Someone taught her to be afraid of touch. Someone taught her to expect pain.
And she missed her own parents' funeral because of him. That thought burns hotter than the rest.
My hands curl into fists against the bar top, and I have to close my eyes and breathe through the rage that wants to consume me.
Gemma is Cole's little sister. She's vulnerable and damaged and running from whatever tried to break her. She needs safety and time and people who won't ask anything of her.
She doesn't need me looking at her the way I caught myself looking at her tonight.
But as I lock up the bar and head out to my bike, I can't shake the image of her standing in that doorway. Can't stop thinking about the woman she's become and the girl she used to be and all the distance between them.
She stood beside me at Sarah's grave. She knew what Sarah and I had. She saw it, lived alongside it, even if just at the edges. But the man she found gave her the opposite of everything I tried to give my wife.
The irony tastes like ash.
She's not mine to protect. She's not mine to want. She's not mine at all.

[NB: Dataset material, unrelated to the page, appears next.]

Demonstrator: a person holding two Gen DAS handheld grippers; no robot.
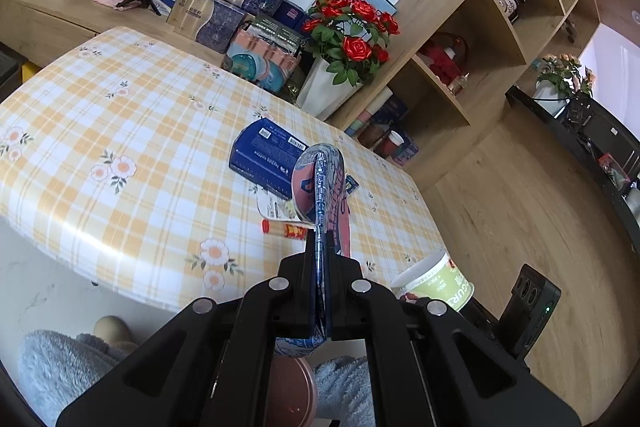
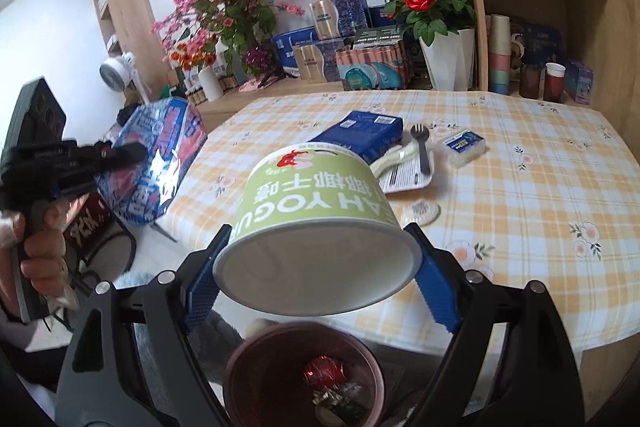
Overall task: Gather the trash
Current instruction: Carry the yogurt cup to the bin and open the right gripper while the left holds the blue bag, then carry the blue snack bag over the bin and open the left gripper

But whatever happened to her, whoever did this, I'm going to make sure she's safe. It's not a decision. Just the truth, bone-deep.

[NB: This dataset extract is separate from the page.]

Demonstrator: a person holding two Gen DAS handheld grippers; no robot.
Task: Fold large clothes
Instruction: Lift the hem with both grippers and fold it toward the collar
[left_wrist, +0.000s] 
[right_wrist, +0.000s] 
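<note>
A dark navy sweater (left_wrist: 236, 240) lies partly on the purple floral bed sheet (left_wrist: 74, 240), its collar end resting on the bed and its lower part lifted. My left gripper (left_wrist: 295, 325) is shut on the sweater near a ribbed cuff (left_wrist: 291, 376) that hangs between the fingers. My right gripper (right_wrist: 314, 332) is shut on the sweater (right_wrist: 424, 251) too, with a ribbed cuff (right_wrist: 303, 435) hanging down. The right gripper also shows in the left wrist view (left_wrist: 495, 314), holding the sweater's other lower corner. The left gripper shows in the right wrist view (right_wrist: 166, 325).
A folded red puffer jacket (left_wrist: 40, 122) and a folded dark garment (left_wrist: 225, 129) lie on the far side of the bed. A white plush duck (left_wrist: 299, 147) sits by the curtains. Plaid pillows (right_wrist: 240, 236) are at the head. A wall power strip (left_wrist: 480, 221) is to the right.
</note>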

I kick the bike to life and pull out of the lot. The house is dark when I pull into the driveway, same as always.
Safe.Out of everything she could have said, she chose that word.
I sit there longer than I should, engine cooling, thinking about a woman standing at my wife's grave five years ago. Thinking about the way she looked at me tonight, like I was something she'd forgotten existed.
I don't know what I'm going to do about Gemma Holloway. But sleep isn't coming anytime soon.
2
GEMMA
Coming home feels like admitting defeat. But defeat is better than another night in the house I shared with Craig, walking on eggshells over a floor that used to be my own.
After three days in Anchor Bay I still haven't slept through the night.
Cole's spare bedroom is nice. Clean sheets, soft pillows, a window that looks out over the neighbor's garden. There's nothing wrong with it. Nothing threatening. The door has a lock, and Cole made sure to show me that it worked before he said goodnight, his eyes careful and too knowing.
My body doesn't care about locks or clean sheets or gardens. My body remembers other nights, other rooms, and it refuses to let me rest.
The ceiling fan turns slow circles above me. I watch the blades cut through the darkness and try to empty my mind, but emptiness is just another word for space, and space fills up fast with things I don't want to think about.
The last night in that house. Craig's face when he realized I'd been planning to leave. The sound of his voice shifting from confusion to cold fury in the span of a single breath.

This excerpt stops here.